#### SOURCE DATA ####
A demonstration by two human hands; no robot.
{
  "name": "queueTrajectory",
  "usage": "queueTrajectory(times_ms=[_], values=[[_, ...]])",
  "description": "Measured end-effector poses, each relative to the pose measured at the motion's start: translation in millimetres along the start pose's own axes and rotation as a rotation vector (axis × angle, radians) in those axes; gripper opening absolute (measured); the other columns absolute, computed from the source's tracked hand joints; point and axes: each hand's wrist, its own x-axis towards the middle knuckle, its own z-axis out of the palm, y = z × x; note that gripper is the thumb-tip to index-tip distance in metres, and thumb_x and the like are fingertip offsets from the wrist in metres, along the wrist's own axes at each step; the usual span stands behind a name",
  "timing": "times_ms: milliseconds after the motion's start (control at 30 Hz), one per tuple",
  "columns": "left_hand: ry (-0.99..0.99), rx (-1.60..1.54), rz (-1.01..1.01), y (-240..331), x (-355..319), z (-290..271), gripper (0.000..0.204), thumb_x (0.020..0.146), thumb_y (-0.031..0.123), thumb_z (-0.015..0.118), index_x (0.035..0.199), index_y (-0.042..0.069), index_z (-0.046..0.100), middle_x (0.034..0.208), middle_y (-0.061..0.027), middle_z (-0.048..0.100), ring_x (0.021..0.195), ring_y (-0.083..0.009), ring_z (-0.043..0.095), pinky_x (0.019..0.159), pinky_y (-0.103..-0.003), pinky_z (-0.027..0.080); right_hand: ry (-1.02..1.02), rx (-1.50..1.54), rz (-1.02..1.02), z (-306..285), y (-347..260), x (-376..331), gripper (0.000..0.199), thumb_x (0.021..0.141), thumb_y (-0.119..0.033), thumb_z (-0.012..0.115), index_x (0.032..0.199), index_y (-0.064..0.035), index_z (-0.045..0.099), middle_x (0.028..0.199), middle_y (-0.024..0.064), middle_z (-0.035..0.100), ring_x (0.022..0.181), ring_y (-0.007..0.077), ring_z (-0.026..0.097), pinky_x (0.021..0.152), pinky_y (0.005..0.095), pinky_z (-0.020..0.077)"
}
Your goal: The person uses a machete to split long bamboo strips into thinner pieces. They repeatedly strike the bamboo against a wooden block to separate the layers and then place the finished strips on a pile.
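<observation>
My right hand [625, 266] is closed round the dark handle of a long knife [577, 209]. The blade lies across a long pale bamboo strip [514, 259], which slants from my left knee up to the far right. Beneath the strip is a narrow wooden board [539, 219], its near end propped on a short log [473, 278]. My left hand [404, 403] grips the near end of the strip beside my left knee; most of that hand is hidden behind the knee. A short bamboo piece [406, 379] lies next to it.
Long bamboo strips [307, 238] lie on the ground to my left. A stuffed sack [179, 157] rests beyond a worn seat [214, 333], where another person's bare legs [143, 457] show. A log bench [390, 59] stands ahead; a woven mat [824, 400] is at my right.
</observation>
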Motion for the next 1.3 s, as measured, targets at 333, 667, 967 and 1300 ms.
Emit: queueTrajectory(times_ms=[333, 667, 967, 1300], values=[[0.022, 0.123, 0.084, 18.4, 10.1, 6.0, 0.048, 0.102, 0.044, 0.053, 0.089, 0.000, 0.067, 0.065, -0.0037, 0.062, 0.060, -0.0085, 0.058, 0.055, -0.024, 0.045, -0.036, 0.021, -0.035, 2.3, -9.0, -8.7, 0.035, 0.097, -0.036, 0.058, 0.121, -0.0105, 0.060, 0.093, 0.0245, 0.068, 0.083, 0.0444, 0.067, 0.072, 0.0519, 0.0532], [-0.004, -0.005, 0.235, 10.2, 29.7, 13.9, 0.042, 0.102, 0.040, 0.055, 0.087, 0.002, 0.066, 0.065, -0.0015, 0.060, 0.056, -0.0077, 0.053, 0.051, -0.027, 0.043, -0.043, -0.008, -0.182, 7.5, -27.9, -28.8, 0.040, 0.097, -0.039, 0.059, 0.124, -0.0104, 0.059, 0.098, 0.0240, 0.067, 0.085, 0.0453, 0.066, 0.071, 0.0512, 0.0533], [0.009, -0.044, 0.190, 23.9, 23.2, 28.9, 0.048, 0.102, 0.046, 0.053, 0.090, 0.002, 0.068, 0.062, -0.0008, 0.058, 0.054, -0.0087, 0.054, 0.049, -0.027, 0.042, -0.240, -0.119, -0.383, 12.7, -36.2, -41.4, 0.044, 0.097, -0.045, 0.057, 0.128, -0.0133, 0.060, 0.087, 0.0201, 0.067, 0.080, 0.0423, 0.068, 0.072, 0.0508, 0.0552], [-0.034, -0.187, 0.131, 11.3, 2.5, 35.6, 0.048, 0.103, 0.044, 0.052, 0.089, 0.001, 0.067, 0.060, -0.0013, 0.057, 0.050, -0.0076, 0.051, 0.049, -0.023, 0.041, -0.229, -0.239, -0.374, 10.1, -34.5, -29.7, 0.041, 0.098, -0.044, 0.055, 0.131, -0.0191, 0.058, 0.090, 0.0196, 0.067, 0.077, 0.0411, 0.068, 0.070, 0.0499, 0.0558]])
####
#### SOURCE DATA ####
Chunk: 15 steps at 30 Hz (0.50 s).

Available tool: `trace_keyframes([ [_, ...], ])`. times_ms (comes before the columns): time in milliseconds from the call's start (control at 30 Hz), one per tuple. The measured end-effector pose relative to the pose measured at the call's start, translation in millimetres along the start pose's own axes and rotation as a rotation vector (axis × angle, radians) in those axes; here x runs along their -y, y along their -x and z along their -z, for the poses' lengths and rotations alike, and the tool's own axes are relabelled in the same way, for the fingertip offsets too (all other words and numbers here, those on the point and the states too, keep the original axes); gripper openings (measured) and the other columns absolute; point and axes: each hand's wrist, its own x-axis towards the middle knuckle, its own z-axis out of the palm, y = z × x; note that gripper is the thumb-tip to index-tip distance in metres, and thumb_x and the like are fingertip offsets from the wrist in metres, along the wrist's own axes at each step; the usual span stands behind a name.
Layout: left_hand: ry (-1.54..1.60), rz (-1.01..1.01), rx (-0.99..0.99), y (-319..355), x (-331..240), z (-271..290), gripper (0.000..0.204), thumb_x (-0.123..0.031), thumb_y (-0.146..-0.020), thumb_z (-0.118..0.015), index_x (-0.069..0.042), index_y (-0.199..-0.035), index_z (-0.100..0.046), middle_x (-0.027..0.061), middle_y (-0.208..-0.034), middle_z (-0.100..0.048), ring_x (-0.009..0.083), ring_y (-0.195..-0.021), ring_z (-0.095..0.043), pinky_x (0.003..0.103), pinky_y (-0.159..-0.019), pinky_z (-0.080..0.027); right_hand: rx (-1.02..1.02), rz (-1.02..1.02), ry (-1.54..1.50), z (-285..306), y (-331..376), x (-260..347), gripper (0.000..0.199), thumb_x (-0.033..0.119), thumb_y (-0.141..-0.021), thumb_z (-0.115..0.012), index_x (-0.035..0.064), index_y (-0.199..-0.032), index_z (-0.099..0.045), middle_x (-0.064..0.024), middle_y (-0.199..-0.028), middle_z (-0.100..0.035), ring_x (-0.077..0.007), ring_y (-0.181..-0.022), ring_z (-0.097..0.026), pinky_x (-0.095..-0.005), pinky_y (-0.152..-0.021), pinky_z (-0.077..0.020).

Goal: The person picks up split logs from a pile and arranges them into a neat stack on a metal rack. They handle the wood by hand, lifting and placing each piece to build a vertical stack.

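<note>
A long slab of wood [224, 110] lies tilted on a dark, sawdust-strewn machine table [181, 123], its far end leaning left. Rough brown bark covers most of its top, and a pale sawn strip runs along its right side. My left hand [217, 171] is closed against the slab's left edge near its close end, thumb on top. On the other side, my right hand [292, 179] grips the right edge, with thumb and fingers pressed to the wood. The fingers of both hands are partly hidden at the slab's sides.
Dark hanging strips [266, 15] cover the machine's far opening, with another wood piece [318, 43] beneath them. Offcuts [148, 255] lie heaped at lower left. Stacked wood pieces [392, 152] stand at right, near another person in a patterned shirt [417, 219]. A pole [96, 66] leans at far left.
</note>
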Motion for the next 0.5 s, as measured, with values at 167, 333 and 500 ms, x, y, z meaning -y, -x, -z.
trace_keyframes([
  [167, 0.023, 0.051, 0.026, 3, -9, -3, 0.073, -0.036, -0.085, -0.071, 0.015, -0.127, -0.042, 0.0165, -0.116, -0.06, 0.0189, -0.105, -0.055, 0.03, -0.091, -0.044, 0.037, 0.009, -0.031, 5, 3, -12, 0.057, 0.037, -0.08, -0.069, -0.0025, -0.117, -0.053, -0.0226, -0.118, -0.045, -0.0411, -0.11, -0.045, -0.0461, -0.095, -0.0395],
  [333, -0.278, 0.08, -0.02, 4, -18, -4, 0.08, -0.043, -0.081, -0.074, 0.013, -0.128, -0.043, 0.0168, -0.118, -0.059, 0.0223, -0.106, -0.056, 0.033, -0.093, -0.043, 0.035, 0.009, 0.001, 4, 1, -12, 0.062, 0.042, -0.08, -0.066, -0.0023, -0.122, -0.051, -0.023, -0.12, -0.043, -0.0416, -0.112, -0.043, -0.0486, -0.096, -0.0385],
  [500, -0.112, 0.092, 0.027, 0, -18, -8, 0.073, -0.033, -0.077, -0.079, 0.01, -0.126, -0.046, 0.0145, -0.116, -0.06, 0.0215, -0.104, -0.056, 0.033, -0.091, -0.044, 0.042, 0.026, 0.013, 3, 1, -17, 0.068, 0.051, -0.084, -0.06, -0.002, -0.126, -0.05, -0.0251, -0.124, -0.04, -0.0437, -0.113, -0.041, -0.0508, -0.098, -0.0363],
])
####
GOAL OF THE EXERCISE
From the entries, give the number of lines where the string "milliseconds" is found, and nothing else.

SOLVED EXERCISE
2